The Shining is arguably the best psychological horror movie ever made, one that has spawned several parodies and memes, in addition to the "Here's Johnny!" catchphrase. The Shining is adapted from Stephen King's novel, with the legendary Stanley Kubrick tasked with bringing the story to life for moviegoers.

Released in 1980, the film immerses viewers in the eerie isolation of the Overlook Hotel, where Jack Torrance (Jack Nicholson) succumbs to evil supernatural powers. Amazingly, Nicholson did not receive any award nominations for his fantastic portrayal of his unhinged character.

Kubrick's attention to detail and Nicholson's superb performance create an atmosphere of impending dread that begins with the opening credits and leaves a lasting impression once everything fades to black.

Like Psycho, The Shining has an excellent documentary highlighting the level of thought that went into producing the movie. "Room 237" allows you to step behind the camera and learn why Kubrick shot the film in the manner that he did; it is genuinely insightful. 

Halloween (1978)

The 1978 version of Halloween has cult status among horror fans due to it redefining the slasher genre. Director John Carpenter did not receive any Academy Award or Golden Globe nominations but will forever be remembered for creating a horror masterpiece.

Halloween introduces the masked killer Michael Myers (Nick Castle), a hulking giant of a man, who escapes from a psychiatric hospital where he is spending time for the brutal murder of his sister. Myers embarks on a quest to terrorize the small town of Haddonfield, hacking, slashing, and eviscerating his victims, of which there are many.

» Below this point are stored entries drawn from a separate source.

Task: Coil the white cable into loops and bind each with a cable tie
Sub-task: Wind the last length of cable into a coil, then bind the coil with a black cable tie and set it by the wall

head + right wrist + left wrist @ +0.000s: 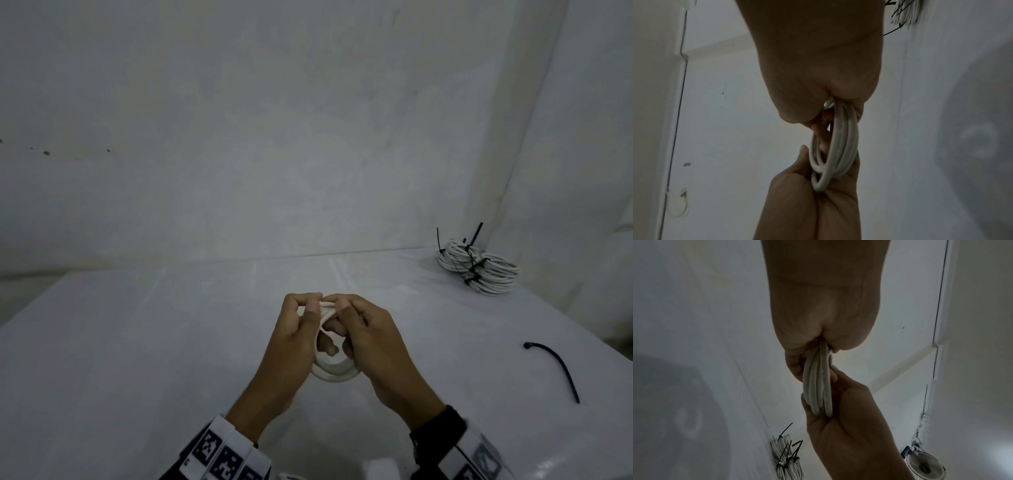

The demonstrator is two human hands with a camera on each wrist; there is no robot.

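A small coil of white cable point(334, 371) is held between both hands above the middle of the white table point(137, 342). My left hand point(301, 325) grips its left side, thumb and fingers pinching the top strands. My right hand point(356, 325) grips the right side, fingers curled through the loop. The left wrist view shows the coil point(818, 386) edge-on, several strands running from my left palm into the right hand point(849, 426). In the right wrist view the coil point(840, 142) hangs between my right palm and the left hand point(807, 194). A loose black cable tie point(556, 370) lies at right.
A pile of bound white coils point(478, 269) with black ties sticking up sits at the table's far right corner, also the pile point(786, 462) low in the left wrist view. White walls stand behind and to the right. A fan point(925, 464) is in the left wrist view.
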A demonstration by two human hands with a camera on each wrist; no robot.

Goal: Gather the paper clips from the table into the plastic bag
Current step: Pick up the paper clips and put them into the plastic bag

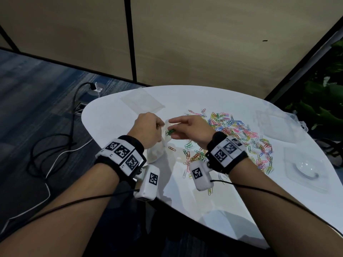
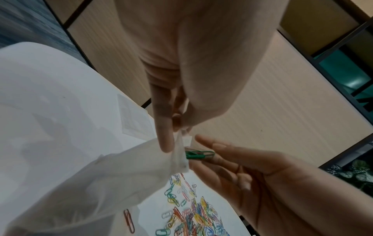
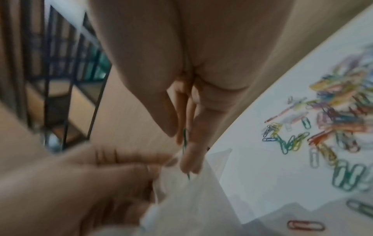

Carpenter's minimalist approach, the film's haunting score, and Jamie Lee Curtis' portrayal of Laurie Strode, the archetypal "final girl," laid the foundations for the countless horror movies that followed.

The Babadook (2014)

Although Jennifer Kent's 2014 horror movie The Babadook failed to receive any mainstream award nominations, horror fans look back on the film with great affection. Shot and produced against a mere $2 million budget, The Babadook grossed over $10 million at the cinema while gaining a reputation for being an actual horror movie.

The Australian film revolves around a mother and young son grappling with the sinister presence of the Babadook, a mysterious humanoid monster lurking in their home. Essie Davies plays Amelia Vanek, a troubled and exhausted widow, while Noah Wiseman plays the six-year-old Samuel; having the young child central to the story and horrible action adds an unsettling layer to the narrative.

This modern cult film is often discussed in the same circles as art-horror, with similarities drawn to Pan's Labyrinth (2006), Let the Right One In (2008), and Antichrist (2009).


Not everyone enjoys horror, and not every horror fan likes every branch of this chilling genre. Yet the five movies in this article will appeal to all horror film fans. The Exorcist pushed every boundary imaginable, Psycho set a new standard for suspense and how horror movies were shot, while The Shining's meticulous attention to detail makes it stand out from the crowd.

Slasher fans have Halloween to thank for many modern titles, with those who love being terrorized by ghosts, ghouls, and monsters needing to look no further than The Babadook if they want their blood to run cold.